The preferred embodiments of the invention are given in the description of the invention and the accompanying drawings. However, the above descriptions are only preferred embodiments of the present invention and are not intended to limit the present invention. Although the present invention has been described in detail with reference to the foregoing embodiments, those skilled in the art can still make various modifications to the foregoing embodiments. The technical solutions described in the embodiments are modified, or some of the technical features are replaced with equivalents. Any modifications, equivalent substitutions, improvements, etc. made within the spirit and principles of the present invention shall be included in the protection scope of the present invention.

Claims (4)

1. Laser strobe lighting device for optical microscopes, which is characterized by: including a laser diode, a lens barrel, a lens, a fixed bracket, a drive circuit, and a power supply; the lens barrel is composed of a fixed sleeve and a fixed base, so The fixed sleeve is mechanically connected to the fixed base; the laser diode is mechanically connected to the fixed base; the lens is mechanically connected to the fixed sleeve; the lens barrel is mechanically connected to the fixed base.
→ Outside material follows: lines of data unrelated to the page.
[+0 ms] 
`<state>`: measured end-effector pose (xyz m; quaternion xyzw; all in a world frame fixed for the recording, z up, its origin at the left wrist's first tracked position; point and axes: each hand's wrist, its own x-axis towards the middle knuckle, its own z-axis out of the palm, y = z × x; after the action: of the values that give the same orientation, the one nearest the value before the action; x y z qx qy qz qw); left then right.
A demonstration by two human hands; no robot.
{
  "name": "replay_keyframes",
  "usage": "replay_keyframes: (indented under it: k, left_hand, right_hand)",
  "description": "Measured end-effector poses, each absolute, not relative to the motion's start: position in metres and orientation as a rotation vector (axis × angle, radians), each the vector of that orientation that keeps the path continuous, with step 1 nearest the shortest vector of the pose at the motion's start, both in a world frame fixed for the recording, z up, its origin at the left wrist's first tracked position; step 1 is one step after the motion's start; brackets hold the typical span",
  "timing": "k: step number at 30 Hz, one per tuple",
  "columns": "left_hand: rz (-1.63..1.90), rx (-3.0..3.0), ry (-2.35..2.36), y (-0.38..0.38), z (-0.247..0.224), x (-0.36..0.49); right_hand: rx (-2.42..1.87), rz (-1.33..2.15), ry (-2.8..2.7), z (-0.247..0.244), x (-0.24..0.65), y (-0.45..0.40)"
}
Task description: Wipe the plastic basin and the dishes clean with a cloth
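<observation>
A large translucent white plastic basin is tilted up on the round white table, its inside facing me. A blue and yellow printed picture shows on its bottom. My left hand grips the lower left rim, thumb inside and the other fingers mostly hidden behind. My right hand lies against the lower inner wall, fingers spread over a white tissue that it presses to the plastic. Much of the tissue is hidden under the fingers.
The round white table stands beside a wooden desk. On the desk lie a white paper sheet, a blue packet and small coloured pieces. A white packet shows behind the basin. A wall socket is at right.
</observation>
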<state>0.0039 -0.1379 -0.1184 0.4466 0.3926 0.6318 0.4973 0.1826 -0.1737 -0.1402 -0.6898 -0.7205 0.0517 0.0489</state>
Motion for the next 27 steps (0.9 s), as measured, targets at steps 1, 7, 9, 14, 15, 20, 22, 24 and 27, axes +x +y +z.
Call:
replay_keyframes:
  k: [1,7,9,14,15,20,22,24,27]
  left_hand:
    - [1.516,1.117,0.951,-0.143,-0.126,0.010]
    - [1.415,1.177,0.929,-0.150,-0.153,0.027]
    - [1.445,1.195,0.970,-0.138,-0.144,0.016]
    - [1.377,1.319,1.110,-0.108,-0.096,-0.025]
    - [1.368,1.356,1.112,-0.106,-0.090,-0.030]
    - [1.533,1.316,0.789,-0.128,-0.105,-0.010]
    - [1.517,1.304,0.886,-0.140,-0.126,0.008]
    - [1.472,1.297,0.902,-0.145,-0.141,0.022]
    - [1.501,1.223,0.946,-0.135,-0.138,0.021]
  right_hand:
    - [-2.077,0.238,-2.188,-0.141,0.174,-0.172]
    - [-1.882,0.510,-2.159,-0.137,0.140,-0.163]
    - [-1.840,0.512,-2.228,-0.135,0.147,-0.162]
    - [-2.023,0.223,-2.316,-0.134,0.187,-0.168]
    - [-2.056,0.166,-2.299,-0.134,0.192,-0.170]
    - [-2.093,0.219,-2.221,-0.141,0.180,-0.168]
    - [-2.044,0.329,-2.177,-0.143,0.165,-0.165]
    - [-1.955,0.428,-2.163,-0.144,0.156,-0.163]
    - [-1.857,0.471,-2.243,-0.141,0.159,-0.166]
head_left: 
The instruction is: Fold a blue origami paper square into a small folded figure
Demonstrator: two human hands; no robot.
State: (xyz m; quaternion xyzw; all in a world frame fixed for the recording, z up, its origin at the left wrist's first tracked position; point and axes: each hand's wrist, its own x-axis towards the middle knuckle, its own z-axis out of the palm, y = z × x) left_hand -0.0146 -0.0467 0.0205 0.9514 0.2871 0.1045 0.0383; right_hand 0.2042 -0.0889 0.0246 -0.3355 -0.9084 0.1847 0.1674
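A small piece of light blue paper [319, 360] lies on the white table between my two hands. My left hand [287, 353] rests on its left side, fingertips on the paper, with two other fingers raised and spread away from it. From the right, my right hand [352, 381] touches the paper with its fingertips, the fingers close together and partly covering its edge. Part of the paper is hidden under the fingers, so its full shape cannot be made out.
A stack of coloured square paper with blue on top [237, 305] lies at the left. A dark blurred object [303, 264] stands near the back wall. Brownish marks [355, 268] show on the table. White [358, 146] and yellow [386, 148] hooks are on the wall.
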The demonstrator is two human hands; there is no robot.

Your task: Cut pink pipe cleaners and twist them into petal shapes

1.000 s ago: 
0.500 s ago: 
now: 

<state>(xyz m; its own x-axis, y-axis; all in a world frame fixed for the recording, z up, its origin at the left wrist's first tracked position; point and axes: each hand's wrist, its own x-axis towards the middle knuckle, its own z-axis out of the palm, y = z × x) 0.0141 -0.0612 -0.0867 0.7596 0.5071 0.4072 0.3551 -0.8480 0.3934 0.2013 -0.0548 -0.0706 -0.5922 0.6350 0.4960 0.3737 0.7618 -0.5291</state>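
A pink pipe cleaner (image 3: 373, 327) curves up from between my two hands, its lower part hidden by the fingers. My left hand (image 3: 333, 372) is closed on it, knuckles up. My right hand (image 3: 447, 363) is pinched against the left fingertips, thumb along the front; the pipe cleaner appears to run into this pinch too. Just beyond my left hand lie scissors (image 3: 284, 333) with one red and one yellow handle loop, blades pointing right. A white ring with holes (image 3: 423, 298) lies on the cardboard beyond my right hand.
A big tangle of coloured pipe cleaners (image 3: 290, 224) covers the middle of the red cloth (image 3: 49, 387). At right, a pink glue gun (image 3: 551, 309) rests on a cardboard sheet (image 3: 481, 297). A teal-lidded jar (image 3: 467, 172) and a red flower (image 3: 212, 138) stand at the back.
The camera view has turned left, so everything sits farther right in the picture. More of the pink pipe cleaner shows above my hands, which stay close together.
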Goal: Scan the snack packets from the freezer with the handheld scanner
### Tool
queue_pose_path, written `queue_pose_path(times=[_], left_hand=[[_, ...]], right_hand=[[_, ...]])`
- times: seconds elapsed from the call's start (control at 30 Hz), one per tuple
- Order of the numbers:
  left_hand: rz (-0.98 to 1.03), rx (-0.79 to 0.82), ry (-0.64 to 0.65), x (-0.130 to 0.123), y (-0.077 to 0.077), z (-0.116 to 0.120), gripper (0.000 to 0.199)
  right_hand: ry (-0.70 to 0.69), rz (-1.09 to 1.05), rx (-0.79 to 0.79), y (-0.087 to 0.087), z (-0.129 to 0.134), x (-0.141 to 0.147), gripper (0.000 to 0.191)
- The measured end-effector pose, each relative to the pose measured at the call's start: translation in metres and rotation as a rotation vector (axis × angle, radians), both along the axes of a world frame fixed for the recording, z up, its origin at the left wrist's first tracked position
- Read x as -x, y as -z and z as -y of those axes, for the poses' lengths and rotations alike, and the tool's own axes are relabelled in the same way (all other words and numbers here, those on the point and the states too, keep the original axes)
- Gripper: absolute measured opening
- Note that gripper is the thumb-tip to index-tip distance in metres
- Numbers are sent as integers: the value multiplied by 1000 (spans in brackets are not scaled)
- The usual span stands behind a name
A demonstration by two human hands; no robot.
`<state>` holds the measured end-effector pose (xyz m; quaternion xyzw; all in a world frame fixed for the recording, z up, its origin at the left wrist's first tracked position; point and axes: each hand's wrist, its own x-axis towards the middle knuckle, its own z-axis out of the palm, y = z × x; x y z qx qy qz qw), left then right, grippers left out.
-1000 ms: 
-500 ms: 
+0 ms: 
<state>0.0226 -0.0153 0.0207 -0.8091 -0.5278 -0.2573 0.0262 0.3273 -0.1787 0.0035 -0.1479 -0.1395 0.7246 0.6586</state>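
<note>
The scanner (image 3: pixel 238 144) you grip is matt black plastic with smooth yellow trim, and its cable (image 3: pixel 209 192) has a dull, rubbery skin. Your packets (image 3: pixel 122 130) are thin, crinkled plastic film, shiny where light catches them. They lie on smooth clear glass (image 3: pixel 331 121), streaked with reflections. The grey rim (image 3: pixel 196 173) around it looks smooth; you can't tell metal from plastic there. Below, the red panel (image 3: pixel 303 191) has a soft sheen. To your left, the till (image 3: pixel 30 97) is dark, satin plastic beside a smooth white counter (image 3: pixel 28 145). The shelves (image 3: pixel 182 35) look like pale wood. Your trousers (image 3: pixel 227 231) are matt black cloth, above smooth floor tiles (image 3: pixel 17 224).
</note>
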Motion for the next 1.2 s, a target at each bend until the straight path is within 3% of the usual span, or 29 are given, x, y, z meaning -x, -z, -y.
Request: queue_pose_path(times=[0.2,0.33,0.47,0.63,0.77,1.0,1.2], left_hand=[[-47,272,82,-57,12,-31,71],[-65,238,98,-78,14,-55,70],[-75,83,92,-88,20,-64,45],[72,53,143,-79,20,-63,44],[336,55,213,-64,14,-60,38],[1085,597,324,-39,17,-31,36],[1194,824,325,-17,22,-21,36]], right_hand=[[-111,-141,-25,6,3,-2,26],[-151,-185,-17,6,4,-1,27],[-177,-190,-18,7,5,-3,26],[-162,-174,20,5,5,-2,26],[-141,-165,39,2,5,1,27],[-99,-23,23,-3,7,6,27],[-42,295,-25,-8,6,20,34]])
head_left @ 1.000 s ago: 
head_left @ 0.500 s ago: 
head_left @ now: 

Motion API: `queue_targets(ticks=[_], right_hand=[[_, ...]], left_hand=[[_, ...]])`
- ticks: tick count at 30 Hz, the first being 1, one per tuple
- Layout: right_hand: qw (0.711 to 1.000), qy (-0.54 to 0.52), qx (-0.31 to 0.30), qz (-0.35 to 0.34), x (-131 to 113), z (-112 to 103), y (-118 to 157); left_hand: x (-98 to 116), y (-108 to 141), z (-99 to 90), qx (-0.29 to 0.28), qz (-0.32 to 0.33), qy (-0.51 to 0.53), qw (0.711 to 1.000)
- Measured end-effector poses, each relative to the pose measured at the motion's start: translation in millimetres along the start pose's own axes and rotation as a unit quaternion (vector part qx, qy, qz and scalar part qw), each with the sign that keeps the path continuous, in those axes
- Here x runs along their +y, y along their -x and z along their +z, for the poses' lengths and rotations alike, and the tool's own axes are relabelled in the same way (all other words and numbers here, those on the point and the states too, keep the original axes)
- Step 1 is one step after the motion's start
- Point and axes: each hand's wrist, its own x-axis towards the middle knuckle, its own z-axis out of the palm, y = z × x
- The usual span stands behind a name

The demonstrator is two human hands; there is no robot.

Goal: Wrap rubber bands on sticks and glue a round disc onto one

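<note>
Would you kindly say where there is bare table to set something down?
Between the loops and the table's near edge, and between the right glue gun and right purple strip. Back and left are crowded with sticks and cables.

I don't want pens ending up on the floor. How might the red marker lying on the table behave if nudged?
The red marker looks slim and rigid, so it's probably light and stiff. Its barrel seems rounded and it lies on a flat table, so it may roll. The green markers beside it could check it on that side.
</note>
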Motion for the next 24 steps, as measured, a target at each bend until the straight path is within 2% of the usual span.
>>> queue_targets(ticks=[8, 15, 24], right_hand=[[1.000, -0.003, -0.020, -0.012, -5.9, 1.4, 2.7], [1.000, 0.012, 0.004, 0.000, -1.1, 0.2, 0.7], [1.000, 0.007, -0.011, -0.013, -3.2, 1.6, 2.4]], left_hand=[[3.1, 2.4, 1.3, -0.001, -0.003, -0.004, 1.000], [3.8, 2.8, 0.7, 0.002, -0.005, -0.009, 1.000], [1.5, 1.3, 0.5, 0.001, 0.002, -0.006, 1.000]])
The fixed bracket is mechanically connected, and the fixed bracket is installed near the objective lens of the microscope; the laser diode is electrically connected to the drive circuit, and the drive circuit is connected to the power supply; the fixed bracket has an installation end and the lens tube bracket are two parts; the mounting end is a circular structure, and the mounting end has threads; the lens tube bracket is composed of a fixed ring, a ring, a plurality of transverse extension ends and a longitudinal bracket; The fixed ring is mechanically connected to the circular ring, the circular ring is mechanically connected to the transversely extending end, the transversely extending end is mechanically connected to the longitudinal bracket; the adjacent transversely protruding end The angles between the ends are equal, each longitudinal bracket has a mounting hole, and the fixing ring is mechanically connected to the mounting end; the drive circuit supplies power to multiple laser diodes at the same time, and the multiple laser diodes move from different directions at the same time. Illuminate the sample being observed. 2. The laser stroboscopic illumination device for optical microscopes according to claim 1, characterized in that a piezoelectric ceramic sheet is installed at the tail of the lens barrel. 3. The laser stroboscopic illumination device for optical microscope according to claim 1, characterized in that the mounting end is made of plastic. 4. The laser stroboscopic illumination device for optical microscopes according to claim 1, characterized in that there are screws at the tail of the fixed sleeve, and the lens barrel is fixed on the lens barrel bracket through screws.